Problem statement:
Return all of the entries exactly, but do not include the pictures.

Records for the task:
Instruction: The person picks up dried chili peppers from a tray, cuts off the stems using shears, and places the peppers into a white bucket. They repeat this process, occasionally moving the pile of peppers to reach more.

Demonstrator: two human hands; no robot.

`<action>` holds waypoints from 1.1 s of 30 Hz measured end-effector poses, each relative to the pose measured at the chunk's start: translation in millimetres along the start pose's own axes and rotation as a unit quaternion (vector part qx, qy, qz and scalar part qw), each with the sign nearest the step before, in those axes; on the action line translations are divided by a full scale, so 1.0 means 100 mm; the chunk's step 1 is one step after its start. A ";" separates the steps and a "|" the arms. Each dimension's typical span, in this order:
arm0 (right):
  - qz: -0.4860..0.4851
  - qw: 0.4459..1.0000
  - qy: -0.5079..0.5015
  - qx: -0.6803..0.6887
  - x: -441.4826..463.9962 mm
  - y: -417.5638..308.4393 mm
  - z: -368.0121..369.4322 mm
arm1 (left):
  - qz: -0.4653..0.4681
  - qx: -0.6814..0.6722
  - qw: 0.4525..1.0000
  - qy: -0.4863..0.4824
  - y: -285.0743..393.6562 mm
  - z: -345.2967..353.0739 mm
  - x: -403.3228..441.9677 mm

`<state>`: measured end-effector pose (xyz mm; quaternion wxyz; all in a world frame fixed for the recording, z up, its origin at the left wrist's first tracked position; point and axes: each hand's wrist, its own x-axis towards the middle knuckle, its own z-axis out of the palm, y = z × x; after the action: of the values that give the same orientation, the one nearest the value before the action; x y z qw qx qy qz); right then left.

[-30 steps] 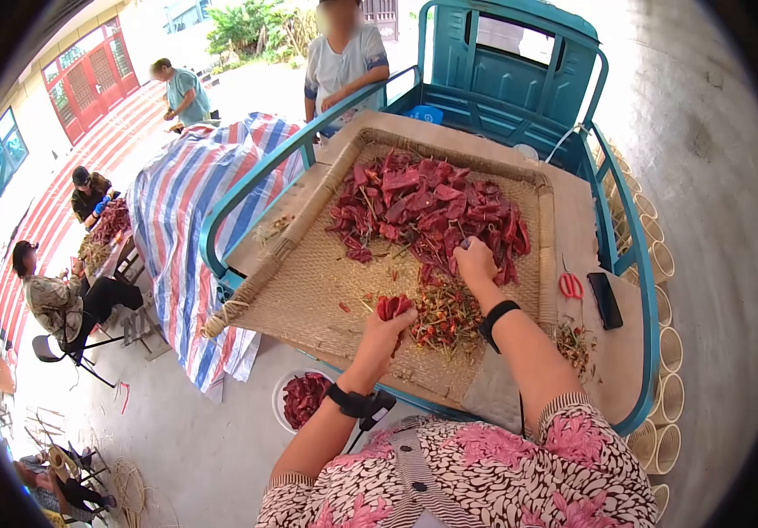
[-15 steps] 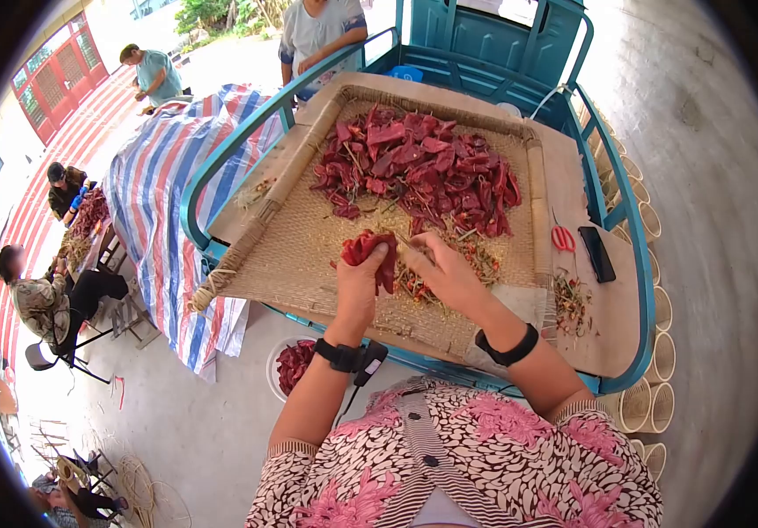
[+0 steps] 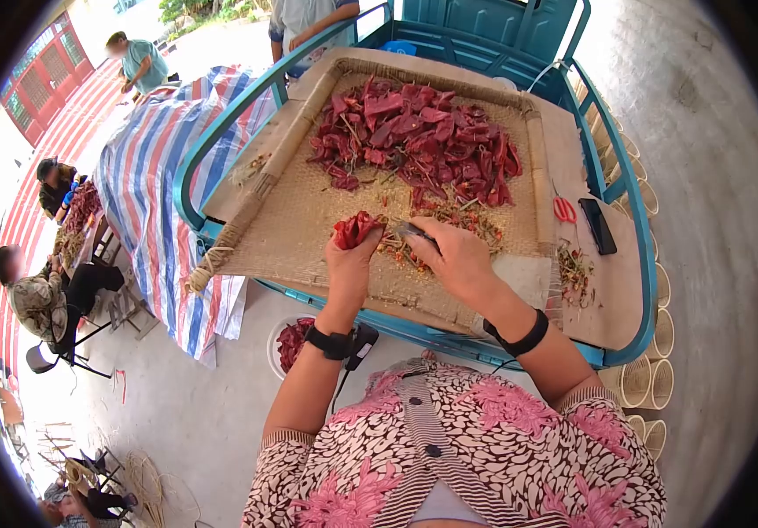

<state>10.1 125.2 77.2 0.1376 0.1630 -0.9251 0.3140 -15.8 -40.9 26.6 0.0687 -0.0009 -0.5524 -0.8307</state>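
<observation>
My left hand is closed around several dried red peppers over the front part of a woven tray. Just to its right, my right hand is closed on a small dark tool, whose tip points at the stem end of the held peppers. A large heap of dark red dried peppers covers the back of the tray. Under and behind my right hand lies a pile of stems and small red bits.
Red scissors and a black phone lie right of the tray. A blue-green cart rail surrounds it. Below stands a white basin of peppers. Several people sit or stand at the left and back, near a striped sheet.
My left hand first held peppers low while my right reached into the heap. My right hand came back beside the left, and its dark tool now shows at the stems. The view has shifted.
</observation>
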 end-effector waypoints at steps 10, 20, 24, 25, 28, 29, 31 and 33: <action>0.042 0.998 -0.037 -0.028 -0.04 -0.11 -0.01 | 0.053 0.052 0.996 -0.045 -0.06 -0.06 -0.05; 0.067 0.992 -0.016 -0.105 -0.05 -0.10 0.10 | 0.210 0.240 0.947 -0.043 -0.07 -0.04 -0.05; 0.067 0.993 -0.006 -0.099 -0.08 -0.05 0.19 | 0.284 0.337 0.897 -0.015 -0.06 0.00 -0.08; 0.066 0.994 -0.002 -0.086 -0.08 0.00 0.23 | 0.275 0.317 0.908 -0.010 -0.08 0.00 -0.09; 0.107 0.960 -0.068 0.249 -0.07 0.16 0.30 | 0.171 0.183 0.968 0.014 -0.16 0.00 -0.12; 0.113 0.950 -0.072 0.282 -0.09 0.17 0.32 | 0.082 0.086 0.993 0.025 -0.19 0.01 -0.15; 0.123 0.927 -0.078 0.344 -0.10 0.17 0.35 | -0.003 -0.014 0.999 0.029 -0.16 0.07 -0.19; 0.202 0.851 -0.121 0.469 -0.11 0.14 0.25 | 0.004 -0.015 1.000 0.020 -0.09 0.12 -0.25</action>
<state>10.9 122.3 46.2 -0.1353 0.0541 -0.6899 0.7091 6.6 -23.5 21.4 0.0827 0.0127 -0.5380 -0.8388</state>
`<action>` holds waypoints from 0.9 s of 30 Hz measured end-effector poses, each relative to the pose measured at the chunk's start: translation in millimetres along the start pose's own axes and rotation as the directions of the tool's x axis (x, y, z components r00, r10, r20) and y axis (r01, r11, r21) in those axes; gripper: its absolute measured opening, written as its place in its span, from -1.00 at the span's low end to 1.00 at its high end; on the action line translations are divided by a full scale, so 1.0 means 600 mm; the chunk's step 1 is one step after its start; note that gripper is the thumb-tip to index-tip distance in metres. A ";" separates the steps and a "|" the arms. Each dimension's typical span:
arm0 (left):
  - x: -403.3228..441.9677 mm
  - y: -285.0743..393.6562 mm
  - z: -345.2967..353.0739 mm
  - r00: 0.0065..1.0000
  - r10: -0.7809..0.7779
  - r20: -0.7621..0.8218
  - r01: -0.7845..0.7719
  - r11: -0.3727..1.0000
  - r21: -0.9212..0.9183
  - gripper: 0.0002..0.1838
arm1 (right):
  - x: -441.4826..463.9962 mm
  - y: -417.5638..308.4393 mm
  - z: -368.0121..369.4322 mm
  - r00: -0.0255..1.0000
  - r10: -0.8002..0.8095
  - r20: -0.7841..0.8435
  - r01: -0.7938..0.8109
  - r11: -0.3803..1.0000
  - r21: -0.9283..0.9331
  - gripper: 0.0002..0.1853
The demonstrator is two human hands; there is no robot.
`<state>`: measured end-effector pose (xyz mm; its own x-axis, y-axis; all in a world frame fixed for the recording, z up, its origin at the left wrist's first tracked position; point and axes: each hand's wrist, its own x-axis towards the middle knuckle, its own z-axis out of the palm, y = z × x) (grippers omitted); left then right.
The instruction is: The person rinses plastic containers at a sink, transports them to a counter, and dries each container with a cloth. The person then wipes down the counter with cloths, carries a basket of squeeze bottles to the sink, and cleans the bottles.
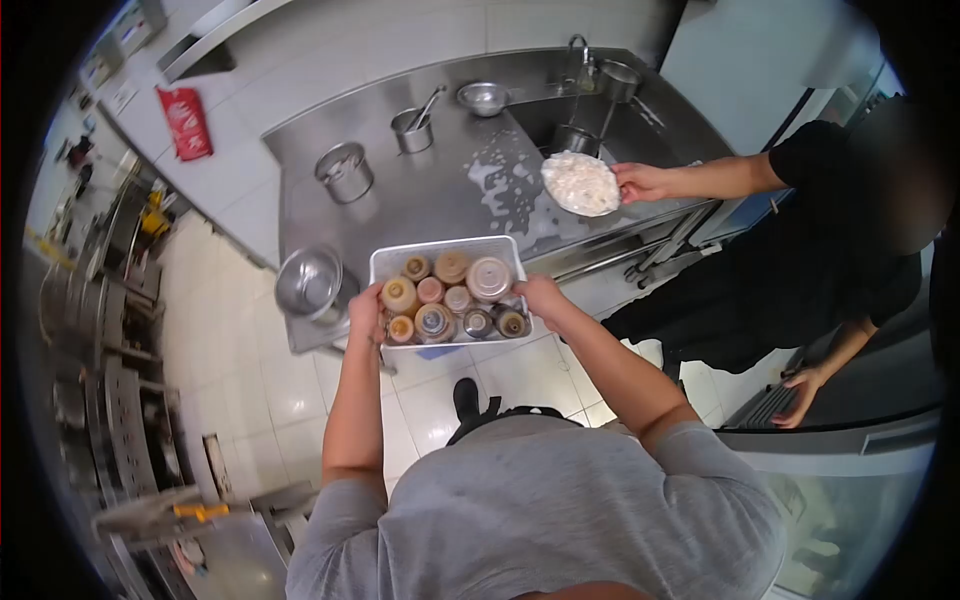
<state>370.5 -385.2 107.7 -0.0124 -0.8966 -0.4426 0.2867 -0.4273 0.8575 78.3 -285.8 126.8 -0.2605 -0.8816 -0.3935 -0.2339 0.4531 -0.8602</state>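
My left hand (pixel 367 314) grips the left end of a white rectangular tub (pixel 445 243). At its opposite end, my right hand (pixel 541 297) is closed on the rim. The tub is held level in front of me, by the near edge of the steel counter. Inside stand several bottles and jars seen from above: a yellowish bottle (pixel 399 293), a wide clear-lidded jar (pixel 489 279), a pinkish bottle (pixel 430 290) and a dark-topped bottle (pixel 510 321) among them. Their lower parts are hidden, as are some of my fingertips.
A steel counter (pixel 400 205) carries pots (pixel 344 172) and a large metal bowl (pixel 310 283) left of the tub. Sink and tap (pixel 579 60) lie farther right. A co-worker's hand (pixel 642 183) holds a round dish of whitish contents (pixel 581 184). Tiled floor (pixel 270 360) lies below.
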 end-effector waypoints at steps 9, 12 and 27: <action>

Result:
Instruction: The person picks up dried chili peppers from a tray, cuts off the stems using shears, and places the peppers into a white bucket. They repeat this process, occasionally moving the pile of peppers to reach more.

Demonstrator: two human hands; no robot.

`<action>` holds waypoints from 1.1 s of 30 Hz measured end-effector poses, each relative to the pose measured at the chunk's start: translation in millimetres along the start pose's own axes and rotation as a unit quaternion (vector part qx, qy, qz and scalar part qw), each with the sign nearest the step before, in those axes; on the action line translations are divided by a full scale, so 1.0 means 100 mm; the chunk's step 1 is one step after its start. A ";" separates the steps and a "|" the arms. Each dimension's typical span, in this order:
arm0 (right):
  - qz: -0.4860..0.4851
  - qw: 0.4459..1.0000
  - qy: -0.5079..0.5015
  - qx: -0.6803..0.6887
  - x: -441.4826..463.9962 mm
  - y: -417.5638..308.4393 mm
  - z: -368.0121..369.4322 mm
arm1 (left):
  - qz: -0.4653..0.4681
  - qx: -0.6814..0.6722
  - qw: 0.4525..1.0000
  - qy: -0.4863..0.4824
  - y: -285.0743..393.6562 mm
  - z: -345.2967..353.0739 mm
  - x: -403.3228..441.9677 mm

`<state>`: measured end-effector pose (xyz mm; quaternion wxyz; all in a world frame fixed for the recording, z up, its origin at the left wrist's first tracked position; point and axes: each hand's wrist, its own x-axis towards the middle knuckle, its own z-axis out of the palm, y = z × x; after the action: of the values that give the same orientation, the one nearest the value before the action; x y z qw qx qy qz); right then left.

[-30 steps] 
[-15 steps] 
[+0 steps] 

<state>10.1 125.2 77.2 0.1376 0.1630 -0.9251 0.3140 -15.8 -40.9 26.6 0.0687 -0.0009 -0.5524 -0.8307</state>
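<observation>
My left hand is closed around several dried red peppers over the front part of a woven tray. Just to its right, my right hand is closed on a small dark tool, whose tip points at the stem end of the held peppers. A large heap of dark red dried peppers covers the back of the tray. Under and behind my right hand lies a pile of stems and small red bits.
Red scissors and a black phone lie right of the tray. A blue-green cart rail surrounds it. Below stands a white basin of peppers. Several people sit or stand at the left and back, near a striped sheet.
My left hand first held peppers low while my right reached into the heap. My right hand came back beside the left, and its dark tool now shows at the stems. The view has shifted.
</observation>
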 end-effector waypoints at steps 10, 20, 24, 25, 28, 29, 31 and 33: <action>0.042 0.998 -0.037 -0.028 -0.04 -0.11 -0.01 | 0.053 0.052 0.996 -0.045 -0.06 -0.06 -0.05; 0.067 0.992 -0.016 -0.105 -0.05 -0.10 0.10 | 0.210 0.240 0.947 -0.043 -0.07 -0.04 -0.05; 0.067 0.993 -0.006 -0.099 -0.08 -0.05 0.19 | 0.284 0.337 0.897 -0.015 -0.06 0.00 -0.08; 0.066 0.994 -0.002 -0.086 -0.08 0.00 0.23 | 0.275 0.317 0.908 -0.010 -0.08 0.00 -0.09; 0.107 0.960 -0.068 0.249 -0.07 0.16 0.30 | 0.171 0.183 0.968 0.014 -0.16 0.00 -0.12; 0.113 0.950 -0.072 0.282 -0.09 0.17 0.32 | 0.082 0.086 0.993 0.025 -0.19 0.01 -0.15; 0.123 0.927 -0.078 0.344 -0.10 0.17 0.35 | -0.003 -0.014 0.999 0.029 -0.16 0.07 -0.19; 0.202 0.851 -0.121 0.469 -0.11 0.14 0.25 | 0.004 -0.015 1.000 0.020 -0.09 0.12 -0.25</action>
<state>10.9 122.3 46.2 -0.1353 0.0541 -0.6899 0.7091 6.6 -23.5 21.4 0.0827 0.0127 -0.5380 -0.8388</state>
`<action>` holds waypoints from 0.9 s of 30 Hz measured end-effector poses, each relative to the pose measured at the chunk's start: translation in millimetres along the start pose's own axes and rotation as the directions of the tool's x axis (x, y, z components r00, r10, r20) and y axis (r01, r11, r21) in those axes; gripper: its absolute measured opening, written as its place in its span, from -1.00 at the span's low end to 1.00 at its high end; on the action line translations are divided by a full scale, so 1.0 means 600 mm; the chunk's step 1 is one step after its start; note that gripper is the thumb-tip to index-tip distance in metres. A ";" separates the steps and a "|" the arms. Each dimension's typical span:
arm0 (left):
  - x: -403.3228..441.9677 mm
  - y: -285.0743..393.6562 mm
  - z: -345.2967..353.0739 mm
  - r00: 0.0065..1.0000
  - r10: -0.7809..0.7779
  - r20: -0.7621..0.8218
  - r01: -0.7845..0.7719
  - r11: -0.3727..1.0000
  - r21: -0.9212..0.9183
  - gripper: 0.0002..0.1838
arm1 (right):
  - x: -441.4826..463.9962 mm
  - y: -417.5638..308.4393 mm
  - z: -368.0121..369.4322 mm
  - r00: -0.0255..1.0000
  - r10: -0.8002..0.8095
  - r20: -0.7841..0.8435
  - r01: -0.7938..0.8109
  - r11: -0.3803..1.0000
  - r21: -0.9283..0.9331
  - gripper: 0.0002..0.1853
The demonstrator is two human hands; there is no robot.
`<state>`: measured end-effector pose (xyz mm; its own x-axis, y-axis; all in a world frame fixed for the recording, z up, its origin at the left wrist's first tracked position; point and axes: each hand's wrist, its own x-axis towards the middle knuckle, its own z-axis out of the palm, y = z × x) (grippers omitted); left then right.
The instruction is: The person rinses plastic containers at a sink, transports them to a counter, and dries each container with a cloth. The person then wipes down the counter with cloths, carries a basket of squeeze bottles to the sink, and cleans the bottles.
<state>370.5 -385.2 107.7 -0.0124 -0.8966 -0.4426 0.2867 -0.4273 0.8575 78.3 -285.8 126.8 -0.2605 -0.8816 -0.3935 -0.2339 0.4531 -0.8602</state>
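My left hand (pixel 367 314) grips the left end of a white rectangular tub (pixel 445 243). At its opposite end, my right hand (pixel 541 297) is closed on the rim. The tub is held level in front of me, by the near edge of the steel counter. Inside stand several bottles and jars seen from above: a yellowish bottle (pixel 399 293), a wide clear-lidded jar (pixel 489 279), a pinkish bottle (pixel 430 290) and a dark-topped bottle (pixel 510 321) among them. Their lower parts are hidden, as are some of my fingertips.
A steel counter (pixel 400 205) carries pots (pixel 344 172) and a large metal bowl (pixel 310 283) left of the tub. Sink and tap (pixel 579 60) lie farther right. A co-worker's hand (pixel 642 183) holds a round dish of whitish contents (pixel 581 184). Tiled floor (pixel 270 360) lies below.
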 end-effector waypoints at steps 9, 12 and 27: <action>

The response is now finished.